▶ _EXERCISE DETAILS_:
Would you write the data out once more, exactly as it is?

+++

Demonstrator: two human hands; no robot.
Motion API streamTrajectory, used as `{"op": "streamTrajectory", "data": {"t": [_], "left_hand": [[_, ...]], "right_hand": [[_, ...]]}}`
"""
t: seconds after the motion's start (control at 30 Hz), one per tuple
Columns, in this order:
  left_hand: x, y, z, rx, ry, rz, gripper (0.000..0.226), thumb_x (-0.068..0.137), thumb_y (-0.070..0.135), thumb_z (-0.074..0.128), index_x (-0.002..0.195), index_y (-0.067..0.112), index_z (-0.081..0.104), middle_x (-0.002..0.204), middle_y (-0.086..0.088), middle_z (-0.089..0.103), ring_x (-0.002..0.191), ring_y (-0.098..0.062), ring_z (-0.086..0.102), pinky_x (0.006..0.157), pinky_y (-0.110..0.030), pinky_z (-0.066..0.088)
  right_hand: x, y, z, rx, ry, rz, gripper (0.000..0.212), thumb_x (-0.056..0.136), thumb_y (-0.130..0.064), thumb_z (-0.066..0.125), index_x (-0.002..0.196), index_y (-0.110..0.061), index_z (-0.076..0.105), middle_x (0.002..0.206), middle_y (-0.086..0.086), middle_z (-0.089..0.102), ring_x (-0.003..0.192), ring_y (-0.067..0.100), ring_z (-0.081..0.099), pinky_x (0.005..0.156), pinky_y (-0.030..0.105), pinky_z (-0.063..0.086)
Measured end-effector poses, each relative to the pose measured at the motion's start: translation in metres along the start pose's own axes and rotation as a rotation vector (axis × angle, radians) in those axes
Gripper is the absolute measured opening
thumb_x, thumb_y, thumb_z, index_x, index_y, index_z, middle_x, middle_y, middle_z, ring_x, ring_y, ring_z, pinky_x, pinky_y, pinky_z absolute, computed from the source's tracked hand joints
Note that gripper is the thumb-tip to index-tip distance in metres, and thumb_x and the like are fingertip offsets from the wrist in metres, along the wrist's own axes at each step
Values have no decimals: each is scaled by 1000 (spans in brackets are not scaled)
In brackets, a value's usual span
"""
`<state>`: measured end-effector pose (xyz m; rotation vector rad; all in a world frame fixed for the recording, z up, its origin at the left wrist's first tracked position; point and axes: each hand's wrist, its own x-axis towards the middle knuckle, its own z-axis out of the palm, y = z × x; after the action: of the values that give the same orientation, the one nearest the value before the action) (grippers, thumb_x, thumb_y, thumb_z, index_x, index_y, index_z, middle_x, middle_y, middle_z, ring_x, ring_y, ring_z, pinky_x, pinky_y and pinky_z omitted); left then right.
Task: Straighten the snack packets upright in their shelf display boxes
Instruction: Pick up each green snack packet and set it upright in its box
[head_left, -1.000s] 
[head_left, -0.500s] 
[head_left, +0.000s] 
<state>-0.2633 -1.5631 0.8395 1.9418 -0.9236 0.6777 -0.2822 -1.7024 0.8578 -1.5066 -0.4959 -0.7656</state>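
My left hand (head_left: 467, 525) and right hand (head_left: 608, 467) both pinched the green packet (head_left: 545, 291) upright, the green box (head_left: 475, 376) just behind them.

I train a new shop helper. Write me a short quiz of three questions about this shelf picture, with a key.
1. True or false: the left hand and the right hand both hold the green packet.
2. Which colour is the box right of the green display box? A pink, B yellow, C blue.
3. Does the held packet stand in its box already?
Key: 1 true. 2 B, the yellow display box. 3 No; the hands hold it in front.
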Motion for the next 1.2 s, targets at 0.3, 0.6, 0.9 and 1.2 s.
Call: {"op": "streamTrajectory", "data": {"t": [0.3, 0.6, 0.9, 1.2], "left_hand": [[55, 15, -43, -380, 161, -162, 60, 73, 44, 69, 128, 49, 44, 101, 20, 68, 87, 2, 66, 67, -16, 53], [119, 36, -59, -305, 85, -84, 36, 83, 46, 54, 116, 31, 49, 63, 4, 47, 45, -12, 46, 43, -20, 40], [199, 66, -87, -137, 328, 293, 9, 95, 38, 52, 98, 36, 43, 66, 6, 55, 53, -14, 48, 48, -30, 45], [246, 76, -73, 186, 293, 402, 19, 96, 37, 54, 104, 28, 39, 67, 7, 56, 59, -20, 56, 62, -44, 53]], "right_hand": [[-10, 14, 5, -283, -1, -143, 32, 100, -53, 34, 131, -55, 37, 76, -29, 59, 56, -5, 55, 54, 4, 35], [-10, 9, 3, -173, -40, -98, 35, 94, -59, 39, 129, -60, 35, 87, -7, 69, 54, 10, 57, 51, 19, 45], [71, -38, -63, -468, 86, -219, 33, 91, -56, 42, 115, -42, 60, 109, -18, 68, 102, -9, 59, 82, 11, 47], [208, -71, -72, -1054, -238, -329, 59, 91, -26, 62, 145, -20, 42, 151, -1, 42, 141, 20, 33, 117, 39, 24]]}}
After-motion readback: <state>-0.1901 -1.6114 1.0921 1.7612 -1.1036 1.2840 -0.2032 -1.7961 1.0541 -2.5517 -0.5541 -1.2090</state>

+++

▶ _SOLUTION TO THE EXERCISE_:
Demonstrator: two human hands; no robot.
Motion API streamTrajectory, used as `{"op": "streamTrajectory", "data": {"t": [_], "left_hand": [[_, ...]], "right_hand": [[_, ...]]}}`
"""
t: seconds after the motion's start (control at 30 Hz), one per tuple
Columns, in this order:
  left_hand: x, y, z, rx, ry, rz, gripper (0.000..0.226), thumb_x (-0.068..0.137), thumb_y (-0.070..0.135), thumb_z (-0.074..0.128), index_x (-0.002..0.195), index_y (-0.067..0.112), index_z (-0.081..0.104), middle_x (-0.002..0.204), middle_y (-0.086..0.088), middle_z (-0.089..0.103), ring_x (-0.002..0.191), ring_y (-0.098..0.062), ring_z (-0.086..0.102), pinky_x (0.006..0.157), pinky_y (-0.110..0.030), pinky_z (-0.066..0.088)
  right_hand: x, y, z, rx, ry, rz, gripper (0.000..0.212), thumb_x (-0.056..0.136), thumb_y (-0.130..0.064), thumb_z (-0.066..0.125), index_x (-0.002..0.196), index_y (-0.110..0.061), index_z (-0.076..0.105), middle_x (0.002..0.206), middle_y (-0.086..0.086), middle_z (-0.089..0.102), ring_x (-0.003..0.192), ring_y (-0.067..0.100), ring_z (-0.081..0.099), pinky_x (0.005..0.156), pinky_y (-0.030..0.105), pinky_z (-0.063..0.086)
Measured end-effector poses, each relative to the pose measured at the motion's start: translation in metres along the start pose's own axes and rotation as a rotation vector (axis × angle, radians) in those axes
Gripper is the absolute measured opening
thumb_x, thumb_y, thumb_z, index_x, index_y, index_z, middle_x, middle_y, middle_z, ring_x, ring_y, ring_z, pinky_x, pinky_y, pinky_z absolute, computed from the source's tracked hand joints
Note that gripper is the thumb-tip to index-tip distance in metres, and thumb_x and the like are fingertip offsets from the wrist in metres, along the wrist's own axes at each step
Values have no decimals: each is scaled by 1000 (spans in brackets are not scaled)
In brackets, a value's usual span
"""
`<state>`: measured end-effector pose (xyz m; rotation vector rad; all in a world frame fixed for the recording, z up, its origin at the left wrist's first tracked position; point and axes: each hand's wrist, its own x-axis towards the middle knuckle, its own z-axis out of the palm, y = z × x; after the action: of the values that give the same orientation, the one nearest the value before the action) (grippers, thumb_x, thumb_y, thumb_z, index_x, index_y, index_z, middle_x, middle_y, middle_z, ring_x, ring_y, ring_z, pinky_x, pinky_y and pinky_z omitted); left then right.
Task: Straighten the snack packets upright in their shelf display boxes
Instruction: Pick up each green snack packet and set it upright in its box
[head_left, -1.000s] 
[head_left, -0.500s] 
[head_left, +0.000s] 
<state>-0.2633 -1.5631 0.8395 1.9418 -0.9236 0.6777 -0.2822 -1.7024 0.8578 -1.5066 -0.4959 -0.7656</state>
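My left hand (head_left: 467, 525) and right hand (head_left: 608, 467) both pinched the green packet (head_left: 545, 291) upright, the green box (head_left: 475, 376) just behind them.

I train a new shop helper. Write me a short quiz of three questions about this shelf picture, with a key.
1. True or false: the left hand and the right hand both hold the green packet.
2. Which colour is the box right of the green display box? A pink, B yellow, C blue.
3. Does the held packet stand in its box already?
Key: 1 true. 2 B, the yellow display box. 3 No; the hands hold it in front.
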Motion for the next 1.2 s, targets at 0.3, 0.6, 0.9 and 1.2 s.
Call: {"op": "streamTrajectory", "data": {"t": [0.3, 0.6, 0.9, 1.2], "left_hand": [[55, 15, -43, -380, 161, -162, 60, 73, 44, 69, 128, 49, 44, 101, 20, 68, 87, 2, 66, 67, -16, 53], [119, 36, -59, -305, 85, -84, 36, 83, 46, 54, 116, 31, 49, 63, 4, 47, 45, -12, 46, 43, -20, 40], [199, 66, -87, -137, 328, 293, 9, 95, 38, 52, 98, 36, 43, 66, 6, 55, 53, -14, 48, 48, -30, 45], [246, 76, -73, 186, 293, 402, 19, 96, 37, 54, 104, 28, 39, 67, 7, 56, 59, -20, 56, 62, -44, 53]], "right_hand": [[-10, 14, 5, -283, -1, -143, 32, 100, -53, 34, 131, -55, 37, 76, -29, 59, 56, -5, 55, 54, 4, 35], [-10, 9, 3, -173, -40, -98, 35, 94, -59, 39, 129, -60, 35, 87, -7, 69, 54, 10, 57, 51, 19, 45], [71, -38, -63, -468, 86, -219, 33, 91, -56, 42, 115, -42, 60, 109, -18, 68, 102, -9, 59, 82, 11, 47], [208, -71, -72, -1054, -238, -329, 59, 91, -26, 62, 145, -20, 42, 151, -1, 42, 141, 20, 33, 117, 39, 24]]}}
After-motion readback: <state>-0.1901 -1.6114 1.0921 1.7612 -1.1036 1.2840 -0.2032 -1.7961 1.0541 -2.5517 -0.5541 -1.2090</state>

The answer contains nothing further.